What is required: Filter the data for lines with the word "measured", then copy every line so identified.

Data provided:
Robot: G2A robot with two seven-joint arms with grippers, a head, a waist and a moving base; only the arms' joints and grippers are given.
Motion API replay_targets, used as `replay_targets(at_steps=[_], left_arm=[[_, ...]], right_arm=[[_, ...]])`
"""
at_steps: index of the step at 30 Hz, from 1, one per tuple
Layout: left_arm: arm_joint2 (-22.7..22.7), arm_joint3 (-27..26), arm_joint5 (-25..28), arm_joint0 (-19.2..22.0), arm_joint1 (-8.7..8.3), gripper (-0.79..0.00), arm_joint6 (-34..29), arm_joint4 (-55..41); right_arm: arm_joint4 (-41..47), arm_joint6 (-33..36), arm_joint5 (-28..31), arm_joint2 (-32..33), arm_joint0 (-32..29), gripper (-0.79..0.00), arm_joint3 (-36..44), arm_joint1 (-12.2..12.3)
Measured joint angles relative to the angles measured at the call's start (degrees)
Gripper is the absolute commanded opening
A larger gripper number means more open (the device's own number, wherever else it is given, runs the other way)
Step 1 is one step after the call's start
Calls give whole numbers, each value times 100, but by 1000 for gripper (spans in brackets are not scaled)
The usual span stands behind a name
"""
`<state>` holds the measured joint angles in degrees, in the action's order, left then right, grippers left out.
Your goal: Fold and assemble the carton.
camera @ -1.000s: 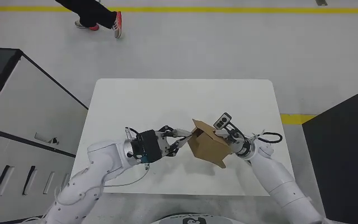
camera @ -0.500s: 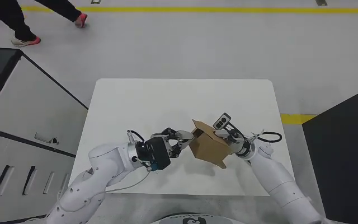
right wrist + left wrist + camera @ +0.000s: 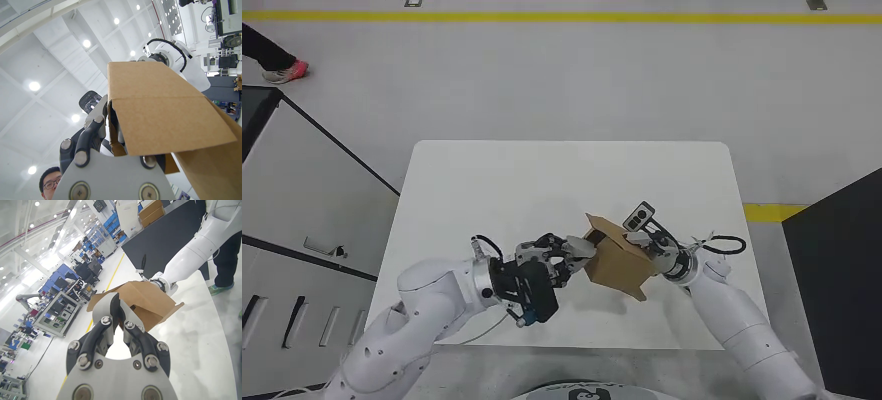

Written answer:
Measured joint angles relative to the angles measured at the call's start (degrees)
`<state>` holds the measured joint angles in degrees, in the action's order, left then right, grippers left out.

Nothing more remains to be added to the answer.